An important piece of that puzzle is recognizing that perception is as much a reflection of the perceiver as it is a reflection of the outside world. Changes in our ongoing mental and emotional status can entirely change our ability to sense, integrate, and react to changes in the world around us.
Signals are constantly traveling throughout the body. Electrical, chemical, and mechanical signals are fundamental in making up who we are and how we’re feeling at any moment in time. By picking up these signals from the body we can perhaps gain a new window into ourselves and into one another.
Thinking together with Nicoletta about what kind of experience we want to create or how we want to understand the experiences that are created as she dances continues to be an exciting prospect.
The last 2 weeks have been laser focused on finalizing EmotiBit Beta boards to send out for manufacturing. With Beta partners ranging from artists like Nicoletta to professors at MIT and folks working in the EdTech space, we could not be more excited to get EmotiBit into more people’s hands and see what folks do with the physiological and emotional signals from their body!
For EmotiBit Beta we’ve carefully designed and engineered a number of new features and improvements starting with making the boards pin compatible with the entire Adafruit Feather line of boards to allow WiFi, Bluetooth, LoRa, 4G or any number of other channels to wirelessly communicate your emotions to a friend! We also added LEDs to give the wearer ready indication for the recording, connectivity and battery status when using EmotiBit.
In addition to improved interfacing, we also dialed in a number of our sensor circuits to get truly research-grade signal quality. We added the Melexis MLX90632 medical-grade temperature sensing thermopile to measure the tiny fluctuations in body temperature that accompany emotional reactions. Although it’s the single most expensive part on the entire board (nearly $15 each), we decided it was worth the extra expense to see what Nicoletta and our other Beta partners could do with the absolute best quality signal we could deliver.

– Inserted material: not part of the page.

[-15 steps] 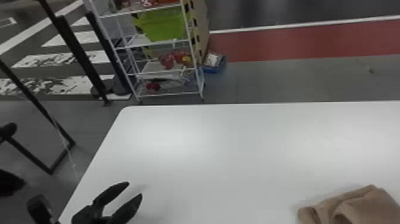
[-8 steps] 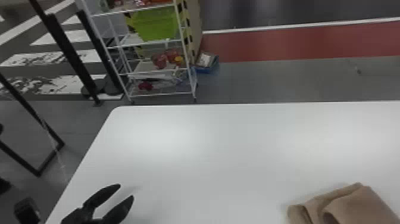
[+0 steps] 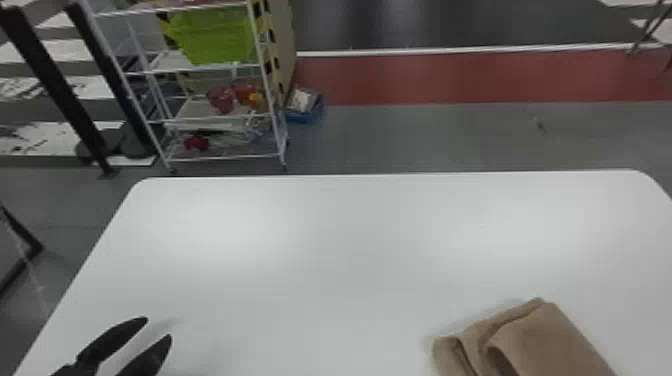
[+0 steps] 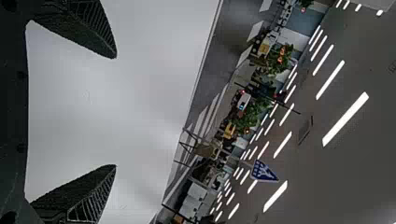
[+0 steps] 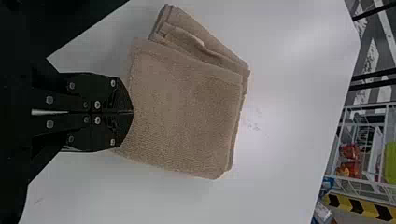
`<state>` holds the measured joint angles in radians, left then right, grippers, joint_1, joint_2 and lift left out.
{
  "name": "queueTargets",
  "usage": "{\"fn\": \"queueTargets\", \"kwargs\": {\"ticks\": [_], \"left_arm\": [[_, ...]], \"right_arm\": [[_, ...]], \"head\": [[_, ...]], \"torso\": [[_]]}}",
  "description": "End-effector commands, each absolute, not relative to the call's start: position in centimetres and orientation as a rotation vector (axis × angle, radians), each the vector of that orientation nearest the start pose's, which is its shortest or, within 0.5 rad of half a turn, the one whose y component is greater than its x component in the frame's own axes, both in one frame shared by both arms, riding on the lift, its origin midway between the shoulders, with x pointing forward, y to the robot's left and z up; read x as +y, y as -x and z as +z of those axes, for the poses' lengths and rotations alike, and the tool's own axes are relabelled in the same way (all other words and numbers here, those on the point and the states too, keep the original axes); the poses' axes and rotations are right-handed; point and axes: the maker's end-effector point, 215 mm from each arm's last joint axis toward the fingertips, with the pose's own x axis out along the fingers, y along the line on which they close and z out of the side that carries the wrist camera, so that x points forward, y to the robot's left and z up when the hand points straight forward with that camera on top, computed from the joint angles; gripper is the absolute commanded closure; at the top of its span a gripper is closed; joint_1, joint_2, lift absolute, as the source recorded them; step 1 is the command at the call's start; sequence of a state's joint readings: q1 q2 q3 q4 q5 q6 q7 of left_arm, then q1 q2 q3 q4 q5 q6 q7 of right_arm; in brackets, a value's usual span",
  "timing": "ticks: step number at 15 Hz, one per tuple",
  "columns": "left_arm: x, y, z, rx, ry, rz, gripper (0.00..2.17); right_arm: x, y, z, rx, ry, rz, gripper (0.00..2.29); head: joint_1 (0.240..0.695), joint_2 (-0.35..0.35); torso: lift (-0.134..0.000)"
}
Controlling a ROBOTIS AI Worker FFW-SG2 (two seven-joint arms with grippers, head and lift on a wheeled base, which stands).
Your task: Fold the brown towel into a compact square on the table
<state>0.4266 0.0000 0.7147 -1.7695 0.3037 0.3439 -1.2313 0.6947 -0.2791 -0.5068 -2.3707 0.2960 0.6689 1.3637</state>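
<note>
The left gripper [image 3: 157, 328] is over the table's near left part, well away from the towel, its two fingers spread with nothing between them. In its own wrist view the left gripper [image 4: 115, 111] stands open above bare white surface. The brown towel [image 3: 542, 345] lies folded in layers on the table [image 3: 350, 250], towards the right of the near edge. Seen from the right wrist, the towel [image 5: 187, 112] is roughly square, with a folded strip sticking out past one side. The right gripper [image 5: 132, 112] has its fingers pressed together, its tips over one edge of the towel.
Beyond the table's far left corner stands a white wire rack [image 3: 215, 117] with a green bin [image 3: 212, 37] and red items. A blue box [image 3: 303, 112] is on the floor beside it. Black posts [image 3: 55, 85] rise at the far left.
The head view has swung to the right, so table, rack, towel and left gripper all appear farther left. Relative to the table, the left gripper and towel look about unmoved.
</note>
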Motion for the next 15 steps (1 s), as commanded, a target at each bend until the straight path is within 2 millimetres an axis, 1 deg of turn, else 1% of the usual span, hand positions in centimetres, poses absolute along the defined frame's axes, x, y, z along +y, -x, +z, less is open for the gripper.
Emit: {"fn": "queueTargets", "kwargs": {"ticks": [1, 5, 7, 9, 10, 11, 12, 13, 14, 15], "left_arm": [[35.9, -32.7, -42.4, 0.243, 0.412, -0.519, 0.03], [36.3, -32.6, -42.7, 0.244, 0.415, -0.509, 0.03], [36.4, -32.7, -42.8, 0.237, 0.411, -0.508, 0.03], [36.2, -32.9, -42.8, 0.236, 0.411, -0.512, 0.03], [36.2, -33.0, -42.7, 0.234, 0.412, -0.511, 0.03], [36.2, -32.9, -42.8, 0.236, 0.414, -0.511, 0.03], [36.2, -32.9, -42.8, 0.235, 0.414, -0.511, 0.03], [36.3, -32.9, -42.9, 0.236, 0.415, -0.509, 0.03], [36.6, -32.8, -42.8, 0.235, 0.413, -0.505, 0.03], [36.7, -32.7, -42.9, 0.236, 0.415, -0.501, 0.03]], "right_arm": [[-32.4, -24.5, -42.0, 0.889, 0.303, 0.815, 2.22], [-32.5, -23.1, -43.2, 0.948, 0.343, 0.867, 2.22], [-32.0, -24.1, -43.8, 0.951, 0.365, 0.871, 2.22], [-32.2, -26.3, -44.6, 0.958, 0.379, 0.837, 2.22], [-32.3, -27.7, -44.6, 0.952, 0.35, 0.814, 2.22], [-32.2, -29.5, -44.1, 0.94, 0.316, 0.787, 2.22], [-31.8, -31.3, -43.5, 0.914, 0.301, 0.768, 2.22], [-31.5, -32.7, -43.3, 0.913, 0.302, 0.747, 2.22], [-30.9, -34.3, -43.1, 0.903, 0.29, 0.735, 2.22], [-29.8, -36.2, -43.0, 0.886, 0.282, 0.73, 2.22]], "head": [[0.695, 0.086], [0.695, 0.075], [0.695, 0.079], [0.695, 0.089], [0.695, 0.09], [0.695, 0.087], [0.695, 0.083], [0.695, 0.079], [0.695, 0.08], [0.695, 0.084]], "torso": [[-0.122], [-0.122], [-0.122], [-0.122], [-0.122], [-0.122], [-0.122], [-0.122], [-0.122], [-0.122]]}}
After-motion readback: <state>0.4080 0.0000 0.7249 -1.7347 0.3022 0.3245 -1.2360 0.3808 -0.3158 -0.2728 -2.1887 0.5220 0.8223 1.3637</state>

We also worked super hard to create the most sensitive EDA circuit that we know of. Targeting the ability to resolve skin resistance changes as small as 1kOhm over the extremely wide range of naturally occurring skin resistance (10kOhm to 30MOhm) required weeks of modeling and testing our EDA circuitry to get it just right. The culmination of that work is the small (less than 1cm) strip of board we affectionately call EDA village, with cute little opamp houses surrounded by capacitor and resistor parked cars, we are super stoked about the resulting signal quality!
With a board that’s only slightly bigger than your thumb and hosting nearly 80 components, we also devoted substantial engineering effort to follow best practice mixed analog and digital signal design guidelines. Separating analog and digital power planes and adding an inductor and over a dozen capacitors (including one that’s a whopping 1.2 x 0.6 millimeters in size), we expect noise on our Beta production boards to be in the sub-microvolt range.

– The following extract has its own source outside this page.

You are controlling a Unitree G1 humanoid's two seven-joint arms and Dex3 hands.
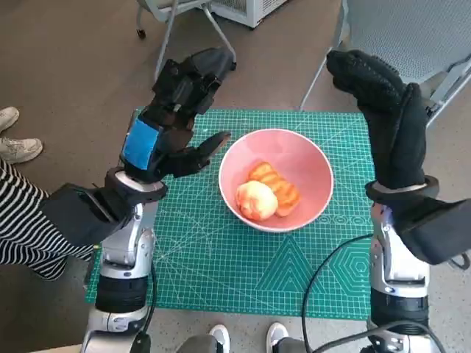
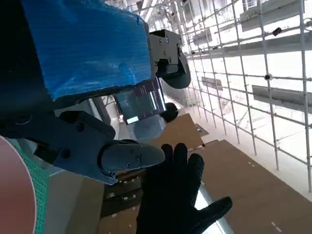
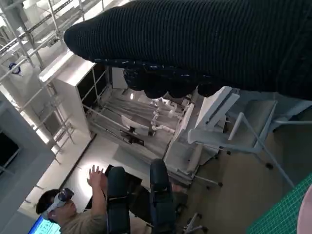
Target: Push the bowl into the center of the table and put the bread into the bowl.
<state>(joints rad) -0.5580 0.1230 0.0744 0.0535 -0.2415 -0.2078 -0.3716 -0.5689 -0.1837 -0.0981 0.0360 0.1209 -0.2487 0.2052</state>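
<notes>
Left hand (image 1: 173, 125) raised at 9 o'clock of bowl (image 1: 309, 158), fingers spread, holding nothing. Right hand (image 1: 386, 110) raised at 3 o'clock, fingers apart, holding nothing. Bread (image 1: 267, 193) lies inside bowl, mid-mat (image 1: 221, 265).

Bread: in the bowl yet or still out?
In. The bread lies inside the pink bowl on the green mat. Both hands are raised and hold nothing: left hand, right hand.

Brown floor (image 1: 73, 59), grey chair (image 1: 412, 33)
</notes>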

Last but not least, we learned from a year of working with our Alpha partners that SD cards are wild beasts that must be tamed! In addition to write delays and large surges of current that need to be carefully handled by the analog/digital power conditioning, they also can draw nearly 2.5 milliamps of quiescent current. That may not sound like a lot, but when you have a wearable form factor with only 400mAh of battery, 2.5 mA would kill your battery in about 6 days. To make sure EmotiBit’s battery isn’t dead every time Nicoletta goes to use it, we added an updated hibernate circuit that entirely shuts off the EmotiBit power draw and extends the hibernation battery life up to 4 months.

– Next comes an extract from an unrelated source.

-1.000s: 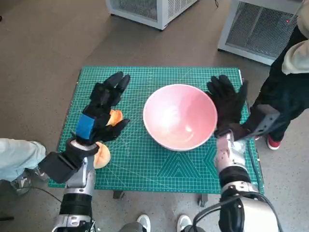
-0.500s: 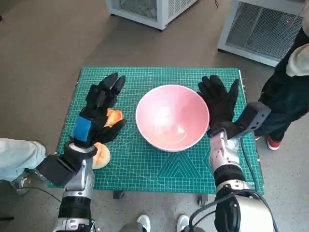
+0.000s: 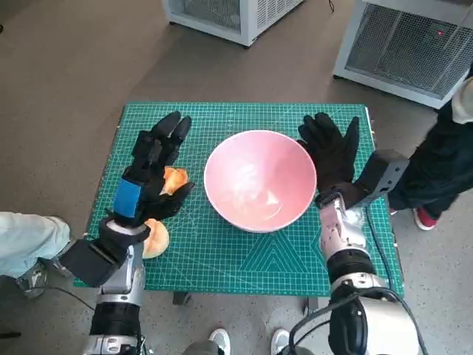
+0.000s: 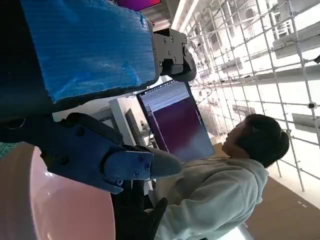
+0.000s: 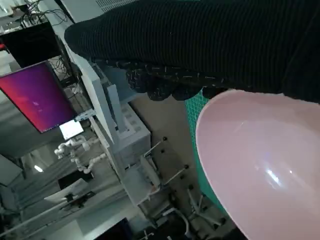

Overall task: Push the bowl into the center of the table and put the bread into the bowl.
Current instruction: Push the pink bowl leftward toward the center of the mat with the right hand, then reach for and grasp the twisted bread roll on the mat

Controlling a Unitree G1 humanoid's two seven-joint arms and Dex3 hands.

All in all, we couldn’t be more excited to bring EmotiBit Beta into the world and into the hands (or anywhere else on the body) of Nicoletta and our other Beta partners!
Boards go out for manufacturing this week!
Happy Thanksgiving everybody!
This week I am physically resting my body and mind after 10 consecutive days of performing. This week I am moving into a new apartment and studio. I love both of these places so much and feel peaceful and calm in my new creative and personal home spaces. I am excited about so many new things that are happening in my life and look forward to everything that is on the way.
As I shift forward, I release everything that no longer serves me. I embrace who I am, as I am, with tenderness, kindness, and love. My final performance of 2019 was very vulnerable. During the piece, I cried without thought of anything external. My tears were peaceful and soothing. I feel whole. I feel free. I received messages from those who witness my work. They shared appreciation for what I shared with them. As an artist presenting live work it is wonderful when others take a moment to share how they feel, what resonated, how they were moved.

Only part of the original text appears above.